Alsings hypothesis of integers bigger than 2

[HAP]

I have a found a hypothesis which I would like you to look at, and perhabs (dis)prove..

-----------------
All integers (n) bigger than 2 (3, 4, 5, 6, ...) be descriped as:

n = (p_1 * p_2 * ...) + k

where all p and k are primes, but also include 1. Notice that k < (p_1 * p_2 * ...), and that no prime may occur more than once.

-----------------
Here is what I found out until now:

1) All values of the equation can be decriped as 2x added an optional value of 1:

All of the primes (p_i and k) bigger than 2, can be descriped with the equation aswell. I you repeat doing this you will end up with an equation consisted of 2's and 1's added and multiplied together. Check the example:

10 = 7+3
3 = 2+1
7 = 2*3+1 = 2*(2+1)+1
<=>
10 = (2*(2+1)+1)+(2+1) = (2*2+2*1)+1+2+1 = (2*3)+2+(1+1) = 2*4+2 = 2*5

This can be done with all the equations of n, but sometimes 2x is added the value of 1..

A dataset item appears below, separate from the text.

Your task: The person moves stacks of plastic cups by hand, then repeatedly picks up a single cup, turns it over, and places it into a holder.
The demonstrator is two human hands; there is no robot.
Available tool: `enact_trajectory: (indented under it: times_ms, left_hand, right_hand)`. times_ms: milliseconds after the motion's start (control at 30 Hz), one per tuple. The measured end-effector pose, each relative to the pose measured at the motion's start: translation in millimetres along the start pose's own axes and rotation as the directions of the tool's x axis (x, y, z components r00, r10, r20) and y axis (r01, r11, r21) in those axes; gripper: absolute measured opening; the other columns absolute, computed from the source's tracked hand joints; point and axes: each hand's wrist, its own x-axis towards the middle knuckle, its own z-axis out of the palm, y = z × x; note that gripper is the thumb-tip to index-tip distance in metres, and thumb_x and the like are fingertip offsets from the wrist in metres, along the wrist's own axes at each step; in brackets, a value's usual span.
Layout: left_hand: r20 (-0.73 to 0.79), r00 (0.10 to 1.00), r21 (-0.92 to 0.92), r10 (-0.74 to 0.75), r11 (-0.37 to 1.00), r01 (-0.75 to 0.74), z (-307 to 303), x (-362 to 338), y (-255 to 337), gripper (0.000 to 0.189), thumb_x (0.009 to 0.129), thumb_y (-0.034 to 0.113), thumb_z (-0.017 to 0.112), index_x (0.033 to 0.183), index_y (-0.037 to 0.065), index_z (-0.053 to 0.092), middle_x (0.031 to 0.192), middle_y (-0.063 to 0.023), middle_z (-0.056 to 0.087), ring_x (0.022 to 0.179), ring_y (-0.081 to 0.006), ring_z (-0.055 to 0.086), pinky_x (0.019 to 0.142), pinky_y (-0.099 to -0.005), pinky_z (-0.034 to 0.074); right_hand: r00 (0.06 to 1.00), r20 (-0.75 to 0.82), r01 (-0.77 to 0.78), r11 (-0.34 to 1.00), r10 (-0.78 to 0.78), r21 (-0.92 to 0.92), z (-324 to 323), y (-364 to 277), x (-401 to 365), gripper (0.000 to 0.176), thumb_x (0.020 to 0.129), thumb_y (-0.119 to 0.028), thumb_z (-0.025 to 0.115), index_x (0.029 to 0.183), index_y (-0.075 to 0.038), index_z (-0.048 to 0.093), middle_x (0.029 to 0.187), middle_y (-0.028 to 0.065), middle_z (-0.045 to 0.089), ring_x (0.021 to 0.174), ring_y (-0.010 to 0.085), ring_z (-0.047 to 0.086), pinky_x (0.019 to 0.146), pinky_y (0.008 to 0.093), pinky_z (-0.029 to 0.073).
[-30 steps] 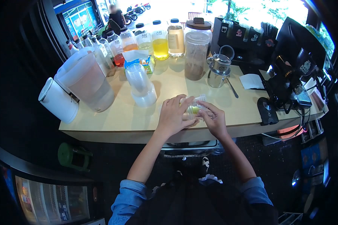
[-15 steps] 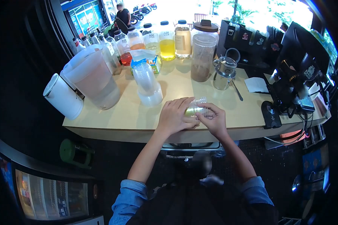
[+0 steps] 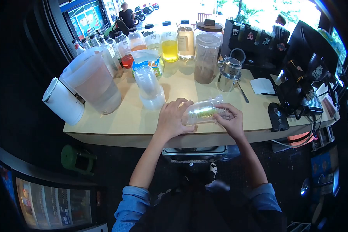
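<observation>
Between my two hands, clear plastic cups (image 3: 201, 110) lie on their side, nested one in another, close over the front edge of the table. A yellow-green patch shows through their wall. My left hand (image 3: 174, 119) is curled around their left end, fingers on top and thumb below. At the right end, my right hand (image 3: 231, 119) pinches the rims between thumb and fingers. Just beyond my left hand is a stack of clear lids or cups (image 3: 150, 91). A metal drip filter (image 3: 233, 66) sits on a glass (image 3: 226, 83) past my right hand, a spoon (image 3: 242, 92) beside it.
On the wooden table (image 3: 178, 87) stand a large translucent pitcher (image 3: 92, 83), a white canister (image 3: 63, 101), a tall jar of brown powder (image 3: 206, 62) and, behind, several syrup bottles (image 3: 170, 46). A monitor (image 3: 317, 54) and a card terminal (image 3: 278, 117) occupy the right end.
My hands have moved apart, the right one to the right and the left one slightly left. More of the clear cups' length now shows between them.
</observation>
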Motion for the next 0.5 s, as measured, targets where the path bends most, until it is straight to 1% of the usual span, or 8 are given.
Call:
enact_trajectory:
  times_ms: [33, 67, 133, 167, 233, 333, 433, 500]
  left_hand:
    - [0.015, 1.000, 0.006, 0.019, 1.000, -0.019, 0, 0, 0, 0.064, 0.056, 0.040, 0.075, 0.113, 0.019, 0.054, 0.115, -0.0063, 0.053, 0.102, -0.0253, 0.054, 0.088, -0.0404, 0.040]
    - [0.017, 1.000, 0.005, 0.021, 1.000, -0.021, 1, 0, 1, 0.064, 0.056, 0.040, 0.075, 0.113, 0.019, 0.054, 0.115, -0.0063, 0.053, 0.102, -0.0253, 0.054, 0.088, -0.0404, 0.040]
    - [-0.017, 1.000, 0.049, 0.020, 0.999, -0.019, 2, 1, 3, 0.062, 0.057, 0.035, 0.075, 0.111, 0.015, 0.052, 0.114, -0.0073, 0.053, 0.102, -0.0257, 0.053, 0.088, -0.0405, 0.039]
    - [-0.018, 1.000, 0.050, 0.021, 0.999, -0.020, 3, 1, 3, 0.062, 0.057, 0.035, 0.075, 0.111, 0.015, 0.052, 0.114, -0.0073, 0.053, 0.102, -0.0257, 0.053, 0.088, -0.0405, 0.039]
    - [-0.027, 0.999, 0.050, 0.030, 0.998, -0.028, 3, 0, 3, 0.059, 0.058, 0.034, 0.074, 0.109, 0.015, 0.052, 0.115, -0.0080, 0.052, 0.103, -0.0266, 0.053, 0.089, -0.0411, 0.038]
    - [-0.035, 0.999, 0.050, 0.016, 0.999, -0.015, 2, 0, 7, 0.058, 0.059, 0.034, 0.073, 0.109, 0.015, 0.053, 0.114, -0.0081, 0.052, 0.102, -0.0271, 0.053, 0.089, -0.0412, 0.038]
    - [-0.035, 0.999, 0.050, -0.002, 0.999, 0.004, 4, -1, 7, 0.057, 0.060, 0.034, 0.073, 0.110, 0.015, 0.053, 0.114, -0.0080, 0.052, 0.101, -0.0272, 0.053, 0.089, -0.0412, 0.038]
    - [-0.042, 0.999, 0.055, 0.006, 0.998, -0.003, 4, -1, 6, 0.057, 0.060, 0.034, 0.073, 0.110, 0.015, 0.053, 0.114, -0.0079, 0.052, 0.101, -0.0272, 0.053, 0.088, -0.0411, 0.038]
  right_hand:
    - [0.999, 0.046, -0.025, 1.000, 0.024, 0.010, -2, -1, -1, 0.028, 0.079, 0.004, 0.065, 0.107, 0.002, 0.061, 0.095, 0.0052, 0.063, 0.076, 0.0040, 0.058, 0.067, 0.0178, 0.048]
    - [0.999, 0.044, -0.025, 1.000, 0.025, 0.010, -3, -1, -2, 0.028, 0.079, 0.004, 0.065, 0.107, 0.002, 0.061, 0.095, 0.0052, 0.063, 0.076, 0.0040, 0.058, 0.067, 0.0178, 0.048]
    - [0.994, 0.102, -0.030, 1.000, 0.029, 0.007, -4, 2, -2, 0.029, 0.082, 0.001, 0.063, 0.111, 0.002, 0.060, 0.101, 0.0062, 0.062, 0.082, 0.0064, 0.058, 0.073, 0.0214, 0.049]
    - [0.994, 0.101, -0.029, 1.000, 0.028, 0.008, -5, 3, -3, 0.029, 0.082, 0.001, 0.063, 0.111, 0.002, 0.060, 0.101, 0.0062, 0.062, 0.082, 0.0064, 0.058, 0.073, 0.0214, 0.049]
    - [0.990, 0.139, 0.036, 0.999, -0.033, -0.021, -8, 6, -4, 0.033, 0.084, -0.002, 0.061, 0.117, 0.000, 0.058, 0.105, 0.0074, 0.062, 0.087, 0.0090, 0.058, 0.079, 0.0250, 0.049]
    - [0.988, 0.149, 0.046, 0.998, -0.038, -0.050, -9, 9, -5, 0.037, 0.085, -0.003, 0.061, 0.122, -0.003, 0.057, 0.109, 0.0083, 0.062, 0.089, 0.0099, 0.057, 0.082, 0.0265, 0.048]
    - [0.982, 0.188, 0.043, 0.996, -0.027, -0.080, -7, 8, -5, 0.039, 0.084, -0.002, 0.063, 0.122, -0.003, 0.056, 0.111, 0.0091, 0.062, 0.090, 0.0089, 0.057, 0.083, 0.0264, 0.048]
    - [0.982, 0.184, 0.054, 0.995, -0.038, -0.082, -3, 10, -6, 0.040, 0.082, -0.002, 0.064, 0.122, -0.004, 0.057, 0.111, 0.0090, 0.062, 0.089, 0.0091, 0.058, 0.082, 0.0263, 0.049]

2) None of n's prime factors occur in the equation for n:

Let p_n be a prime factor to n. If p_n occures in (p_1 * p_2 * ...) the result would also be divisible by p_n. This means that no k-value exists (obeying the requirements), which would make n divisible by p_n (k cannot be p_n or divisible to p_n). Since this is a contradiction in terms, p_n cannot occur in (p_1 * p_2 * ...).
Now try to apply the value of p_n to k. Then (p_1 * p_2 * ...) cannot be p_n or divisible to p_n (since the prime cannot occur twice). This gives a value for n, which is not divisible by p_n and results in a contradiction in terms, onces again.

-----------------
I have showed that all values of the equation can be broken down to 2x added an optional value of 1. But to prove this hypothesis you have to show that all values of 2x added an optional value of 1, also can be descriped with my equation!

Enjoy..

 

[HAP]

By the way.. I am now finished running a homemade program made to test if this hypothesis is true for all numbers up to 500; and indeed it is!

 

[M98Ranger]

Thank you for sharing your hypothesis with me. It is an interesting concept to consider that all integers bigger than 2 can be described as a combination of primes and 1. However, I have a few concerns about this hypothesis that I would like to discuss.

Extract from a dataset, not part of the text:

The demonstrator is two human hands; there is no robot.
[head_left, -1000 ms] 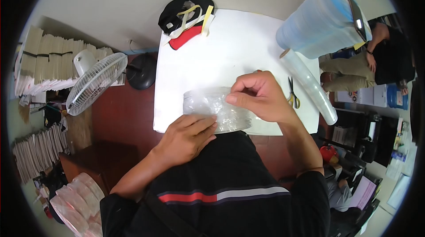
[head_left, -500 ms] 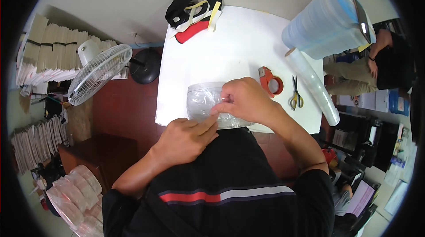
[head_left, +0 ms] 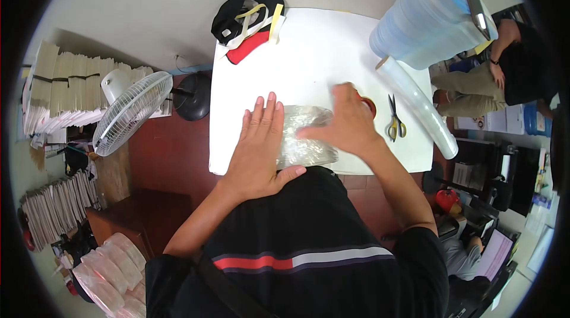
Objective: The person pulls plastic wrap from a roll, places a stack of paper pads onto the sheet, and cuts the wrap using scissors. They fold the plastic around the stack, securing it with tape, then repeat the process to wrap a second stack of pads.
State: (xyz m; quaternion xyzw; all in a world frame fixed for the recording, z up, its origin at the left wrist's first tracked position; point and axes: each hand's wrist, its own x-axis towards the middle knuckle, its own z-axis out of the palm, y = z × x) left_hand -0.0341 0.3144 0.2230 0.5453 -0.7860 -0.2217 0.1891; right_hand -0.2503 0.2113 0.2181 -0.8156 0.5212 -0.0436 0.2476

Firstly, I am not sure if your statement that "all values of the equation can be broken down to 2x added an optional value of 1" is completely accurate. While it may be true for some values, I believe there are also cases where this may not hold. For example, the number 8 can be written as 2x(2+1) but it can also be written as 2x(3+1). This means that there may be other ways to represent integers bigger than 2 that do not fit into your equation.

Additionally, I am not convinced by your second point that none of n's prime factors occur in the equation for n. While it may be true for some cases, I do not believe it is true for all cases. For example, let's take the number 15. This can be written as (2x2x2)+(3+1) which follows your equation. But it can also be written as (2x2x2)+(2x2+1) which includes the prime factor of 2 twice. This means that your hypothesis may not hold for all integers bigger than 2.

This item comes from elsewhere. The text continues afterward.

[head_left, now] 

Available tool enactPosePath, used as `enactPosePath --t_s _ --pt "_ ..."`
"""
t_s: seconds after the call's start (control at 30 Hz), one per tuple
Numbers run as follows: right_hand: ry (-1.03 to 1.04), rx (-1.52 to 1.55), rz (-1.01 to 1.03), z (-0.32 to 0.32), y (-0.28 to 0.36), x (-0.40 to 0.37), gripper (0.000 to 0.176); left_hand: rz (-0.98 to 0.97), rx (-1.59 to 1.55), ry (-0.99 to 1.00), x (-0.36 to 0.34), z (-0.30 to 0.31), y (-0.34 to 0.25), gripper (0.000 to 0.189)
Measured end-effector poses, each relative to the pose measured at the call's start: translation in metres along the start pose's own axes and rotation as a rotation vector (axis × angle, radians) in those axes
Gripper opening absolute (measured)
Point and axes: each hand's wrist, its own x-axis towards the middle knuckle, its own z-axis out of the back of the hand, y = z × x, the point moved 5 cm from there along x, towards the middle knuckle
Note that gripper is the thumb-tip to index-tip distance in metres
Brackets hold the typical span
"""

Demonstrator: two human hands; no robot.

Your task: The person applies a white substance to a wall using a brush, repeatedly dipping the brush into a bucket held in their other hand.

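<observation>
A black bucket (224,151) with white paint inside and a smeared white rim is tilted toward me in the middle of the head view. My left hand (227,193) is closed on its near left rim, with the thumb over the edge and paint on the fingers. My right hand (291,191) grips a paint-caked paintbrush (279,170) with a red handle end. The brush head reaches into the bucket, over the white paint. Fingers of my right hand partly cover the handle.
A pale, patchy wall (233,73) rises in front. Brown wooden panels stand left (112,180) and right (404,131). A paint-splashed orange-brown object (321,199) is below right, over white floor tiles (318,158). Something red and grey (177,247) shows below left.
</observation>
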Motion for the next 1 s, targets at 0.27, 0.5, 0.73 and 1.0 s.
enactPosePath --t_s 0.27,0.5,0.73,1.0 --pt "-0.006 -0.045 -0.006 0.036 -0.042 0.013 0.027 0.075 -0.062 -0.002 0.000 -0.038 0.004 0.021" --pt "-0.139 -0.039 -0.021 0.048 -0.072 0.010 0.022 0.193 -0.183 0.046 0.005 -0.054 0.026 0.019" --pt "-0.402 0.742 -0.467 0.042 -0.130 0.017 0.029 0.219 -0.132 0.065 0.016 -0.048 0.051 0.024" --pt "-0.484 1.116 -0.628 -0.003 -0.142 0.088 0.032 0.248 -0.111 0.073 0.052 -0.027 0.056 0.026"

In order to prove your hypothesis, you would need to show that all integers bigger than 2 can be represented in the form of (p_1 * p_2 * ...) + k where all p and k are primes, including 1, and that no prime may occur more than once. This would require a comprehensive mathematical proof that takes into account all possible cases and values of n.

Overall, I think your hypothesis is an interesting idea to explore, but it would require further investigation and proof to be considered a valid mathematical concept. I encourage you to continue exploring and refining your hypothesis to see if it holds true for all integers bigger than 2.